На следующий день она отправилась в коровник. И хоть бы что. Коровы Анну полюбили: стоило ей войти в хлев, как они начинали дружно мычать, точно приветствуя ее, а телята бросались лизать ей руки и боты. Анна же только смеялась. Так прошло несколько месяцев. Трудная работа будто не изнуряла, а только веселила ее.
Тогда Анну переселили в сырую келью, в которой капало с потолка и отслаивалась штукатурка. Анна сначала поставила тазик, а потом где-то раздобыла штукатурку и потолок залатала. Тогда матери Иоасафе тайно было поручено пускать к Анне в келью тараканов, семьями, одну за одной, но Анна называла тараканов ребятками, подкармливала хлебом, и сама же Иоасафа однажды подглядела, как вечером, незадолго до сна, тараканы по Анниной команде ровным строем отправились по подоконнику в раскрытое окошко, на растущее у кельи дерево – ночевать. Матушка игуменья в ответ на эту историю, разбив вазу, крикнула: «Бабьи басни! На улице ноябрь, ноль градусов!»

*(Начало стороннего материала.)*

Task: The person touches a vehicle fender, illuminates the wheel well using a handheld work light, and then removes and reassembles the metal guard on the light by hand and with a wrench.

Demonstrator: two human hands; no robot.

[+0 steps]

И отправила Анну на стройку, разнорабочей. Анна опять ничего. Носит в ведре цемент, лицо веселое, будто она в доме отдыха, а не на тяжкой работе. И хоть бы насморк ее прошиб! Никакого насморка. Тут игуменья подговорила сестру, в прошлом медика, исполнявшую послушание монастырского врача, повнимательней осмотреть Анну и найти у нее слабые места. Выяснилось, что в юности у Анны были нелады с сердцем. Тогда игуменья послала ее в прачечную, в пар, жар; подолгу там никто не выдерживал. Сестры работали в прачечной по жесткому графику, не больше месяца в год. Анна проработала полгода – и опять как ни в чем не бывало! И стало мать Раису это ужасно мучить, что никак ей не удается довести Анну до того же состояния, что и всех. Остальные опущенные все-таки ходили бледные, изможденные, при виде матушки начинали дрожать и тут же падали на колени, хоть в грязь, хоть в снег. Только такими земными поклонами и можно было заслужить у нее прощение – это все знали. И из таких прощенных и выходили самые лучшие доносчицы.